◆ Your objective
Looking at the listing below, retype exactly the lines starting at the one containing "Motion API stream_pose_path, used" and ending at the one containing "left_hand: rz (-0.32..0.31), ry", both included, and nothing else.

◆ Given data

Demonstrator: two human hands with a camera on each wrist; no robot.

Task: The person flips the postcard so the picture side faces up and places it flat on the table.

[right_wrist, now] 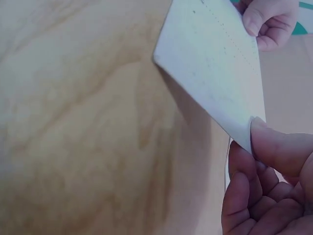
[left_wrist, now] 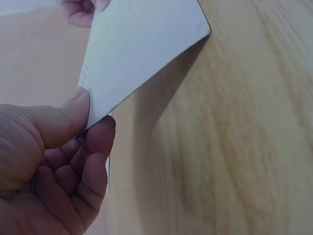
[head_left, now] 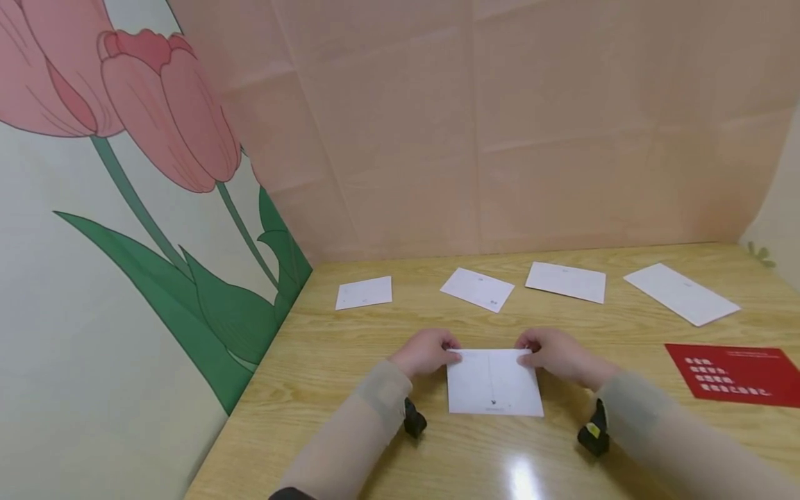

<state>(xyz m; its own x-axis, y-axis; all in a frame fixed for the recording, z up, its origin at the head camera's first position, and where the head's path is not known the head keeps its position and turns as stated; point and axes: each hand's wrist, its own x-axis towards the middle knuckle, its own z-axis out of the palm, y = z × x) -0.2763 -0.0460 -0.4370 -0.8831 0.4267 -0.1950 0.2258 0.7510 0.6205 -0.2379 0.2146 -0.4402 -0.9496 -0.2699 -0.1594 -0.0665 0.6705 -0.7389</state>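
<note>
Between both hands is a white card with small printed marks and a faint centre line. My left hand pinches its upper left corner between thumb and fingers. The upper right corner is pinched by my right hand in the same way. In the left wrist view the card is tilted, its far edge raised off the wood, and it casts a shadow. The right wrist view shows the card's other side corner near the table. Whether its near edge touches the wood I cannot tell.
Along the back of the wooden table lie several white cards, among them one at the left and one at the far right. A red card with white print lies at the right. A pinkish sheet hangs behind.
</note>
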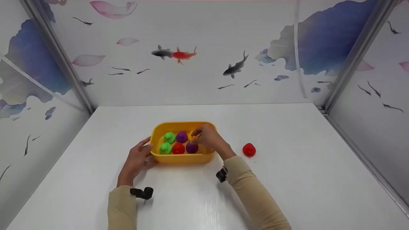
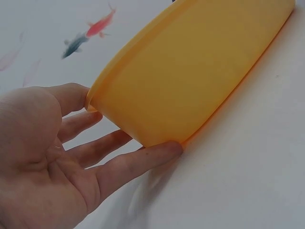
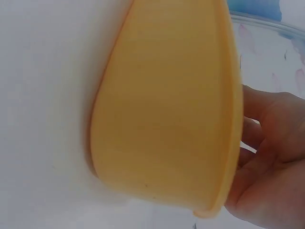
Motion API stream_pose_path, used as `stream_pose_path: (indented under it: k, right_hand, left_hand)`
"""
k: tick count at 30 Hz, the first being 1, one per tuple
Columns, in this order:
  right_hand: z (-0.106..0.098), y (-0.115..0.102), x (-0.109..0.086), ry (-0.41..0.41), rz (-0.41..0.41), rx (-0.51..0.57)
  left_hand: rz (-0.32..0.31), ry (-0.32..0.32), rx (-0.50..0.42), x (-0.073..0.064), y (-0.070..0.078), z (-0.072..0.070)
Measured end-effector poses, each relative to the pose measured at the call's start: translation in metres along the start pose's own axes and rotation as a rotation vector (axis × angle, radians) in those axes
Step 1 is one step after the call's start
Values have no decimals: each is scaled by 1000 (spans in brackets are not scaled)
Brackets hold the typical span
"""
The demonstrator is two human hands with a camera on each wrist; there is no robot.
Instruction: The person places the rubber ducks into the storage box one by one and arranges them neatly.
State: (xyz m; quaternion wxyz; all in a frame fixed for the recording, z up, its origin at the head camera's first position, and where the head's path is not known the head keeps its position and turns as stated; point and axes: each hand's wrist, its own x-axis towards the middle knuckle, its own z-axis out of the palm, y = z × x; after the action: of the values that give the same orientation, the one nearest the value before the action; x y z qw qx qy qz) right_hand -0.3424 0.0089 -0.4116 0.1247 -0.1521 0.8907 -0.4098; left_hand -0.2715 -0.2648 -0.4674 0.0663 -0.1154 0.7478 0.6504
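A yellow plastic tub (image 1: 183,158) stands on the white table. My left hand (image 1: 136,159) touches its left end, fingers fairly straight along the wall and rim in the left wrist view. Reaching over the right end, my right hand (image 1: 209,138) pinches a small orange toy duck (image 1: 192,136) inside the tub, partly hidden by the fingers. In the tub also lie a green toy duck (image 1: 169,137), another green duck (image 1: 165,148), a purple toy (image 1: 181,137), a second purple toy (image 1: 192,147) and a red toy (image 1: 178,148). In the right wrist view the tub's wall hides my right fingertips.
A red toy (image 1: 249,149) lies on the table (image 1: 287,179), right of the tub and beside my right forearm. Walls printed with fish and petals (image 1: 204,86) enclose the table at the back and both sides.
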Motion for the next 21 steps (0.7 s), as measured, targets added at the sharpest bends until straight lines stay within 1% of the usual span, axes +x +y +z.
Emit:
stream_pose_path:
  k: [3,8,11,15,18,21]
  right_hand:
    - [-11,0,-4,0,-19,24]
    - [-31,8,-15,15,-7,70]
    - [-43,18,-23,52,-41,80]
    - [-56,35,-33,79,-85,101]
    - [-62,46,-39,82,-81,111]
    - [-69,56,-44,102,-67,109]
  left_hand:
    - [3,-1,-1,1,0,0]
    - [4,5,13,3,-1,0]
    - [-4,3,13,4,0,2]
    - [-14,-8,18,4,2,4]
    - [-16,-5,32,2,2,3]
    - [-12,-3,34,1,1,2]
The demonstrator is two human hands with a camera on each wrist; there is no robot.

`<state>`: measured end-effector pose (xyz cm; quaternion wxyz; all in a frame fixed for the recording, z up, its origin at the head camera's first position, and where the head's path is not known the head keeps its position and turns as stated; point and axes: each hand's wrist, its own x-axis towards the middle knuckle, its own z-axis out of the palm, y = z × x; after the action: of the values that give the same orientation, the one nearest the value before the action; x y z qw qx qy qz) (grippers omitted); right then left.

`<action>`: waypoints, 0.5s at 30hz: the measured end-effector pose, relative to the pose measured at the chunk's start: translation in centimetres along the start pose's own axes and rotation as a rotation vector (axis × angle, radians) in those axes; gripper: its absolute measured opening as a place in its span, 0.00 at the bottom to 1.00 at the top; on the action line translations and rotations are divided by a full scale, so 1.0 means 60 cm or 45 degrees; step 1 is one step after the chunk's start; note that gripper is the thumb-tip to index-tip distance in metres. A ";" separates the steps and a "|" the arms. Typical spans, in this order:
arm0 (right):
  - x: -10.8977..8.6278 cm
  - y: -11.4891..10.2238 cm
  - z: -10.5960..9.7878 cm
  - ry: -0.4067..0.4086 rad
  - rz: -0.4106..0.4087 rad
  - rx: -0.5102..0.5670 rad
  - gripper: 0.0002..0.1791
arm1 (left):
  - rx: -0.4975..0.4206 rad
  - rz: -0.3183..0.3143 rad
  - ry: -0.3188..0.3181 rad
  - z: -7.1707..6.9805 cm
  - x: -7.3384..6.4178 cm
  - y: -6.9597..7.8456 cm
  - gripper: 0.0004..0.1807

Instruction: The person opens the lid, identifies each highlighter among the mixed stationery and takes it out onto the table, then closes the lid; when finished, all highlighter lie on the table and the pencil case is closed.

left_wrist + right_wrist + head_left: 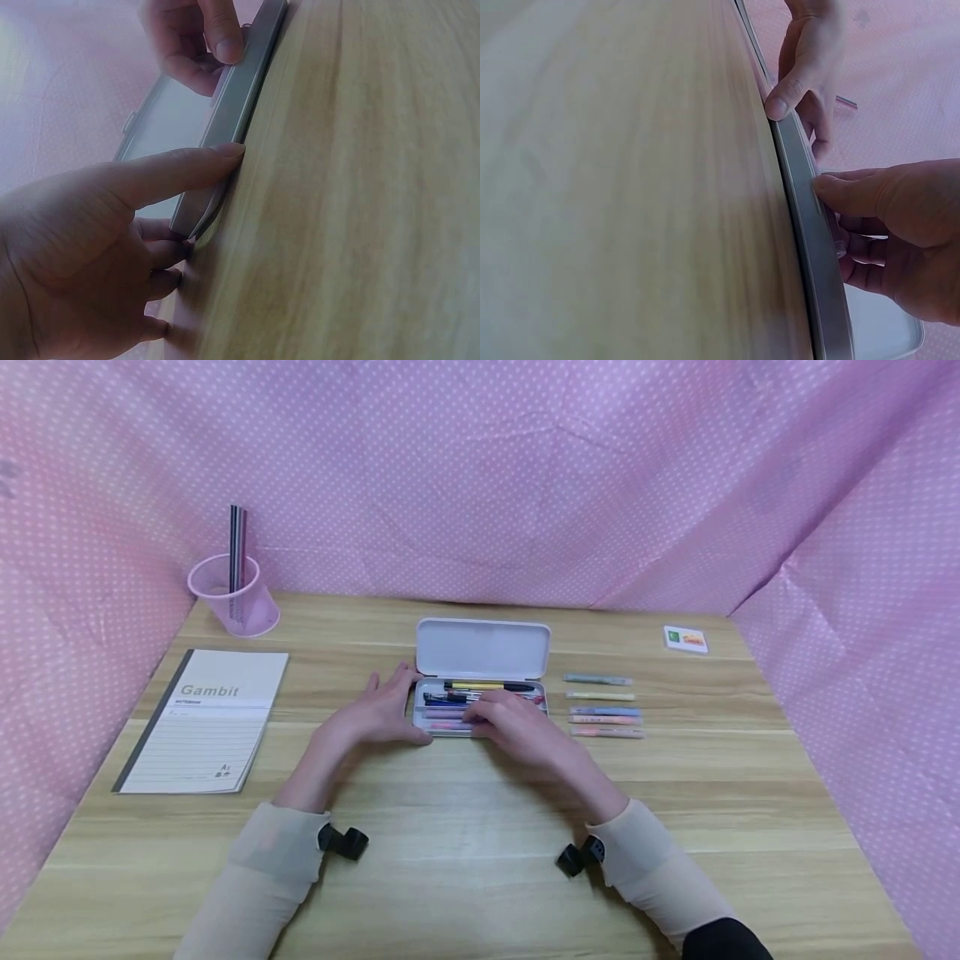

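A white metal pencil case [483,648] lies with its lid raised, and several pens [442,714] lie side by side in its tray. My left hand [378,706] holds the case at its left end. Its thumb presses the front wall [206,176], while the other fingers spread along the short side. Over the right half of the tray, my right hand [517,724] reaches in with curled fingers. Its thumb is at the front rim, and it pinches a pen [840,246], mostly hidden by the fingers.
Several pastel pens [604,712] lie in a column right of the case. A small white card-like item [686,639] is at the back right. At left are a notebook [206,727] and a pink mesh cup [255,614] holding dark striped sticks [237,547]. Pink dotted cloth [480,485] hangs behind.
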<state>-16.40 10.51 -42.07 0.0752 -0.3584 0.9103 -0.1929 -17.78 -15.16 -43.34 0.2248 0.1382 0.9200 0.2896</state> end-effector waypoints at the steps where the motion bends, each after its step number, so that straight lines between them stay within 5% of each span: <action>1: 0.000 0.000 0.000 -0.002 0.002 0.003 0.11 | 0.004 0.003 0.000 0.000 0.000 0.000 0.56; 15: -0.008 0.016 -0.020 0.044 0.008 0.032 0.10 | 0.005 -0.004 -0.008 -0.001 -0.001 0.002 0.57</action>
<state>-16.97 11.83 -41.37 0.0646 -0.3513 0.9101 -0.2102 -17.72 -15.14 -43.18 0.2280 0.1382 0.9201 0.2869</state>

◆ Your solution
Motion API stream_pose_path, used as `stream_pose_path: (indented under it: k, right_hand, left_hand)`
"""
k: tick count at 30 Hz, the first being 1, one per tuple
Columns, in this order:
  right_hand: z (-0.106..0.098), y (-0.115..0.102), x (-0.109..0.086), ry (-0.41..0.41), rz (-0.41..0.41), rx (-0.51..0.57)
  left_hand: rz (-0.32..0.31), ry (-0.32..0.32), rx (-0.50..0.42), x (-0.073..0.064), y (-0.070..0.078), z (-0.072..0.070)

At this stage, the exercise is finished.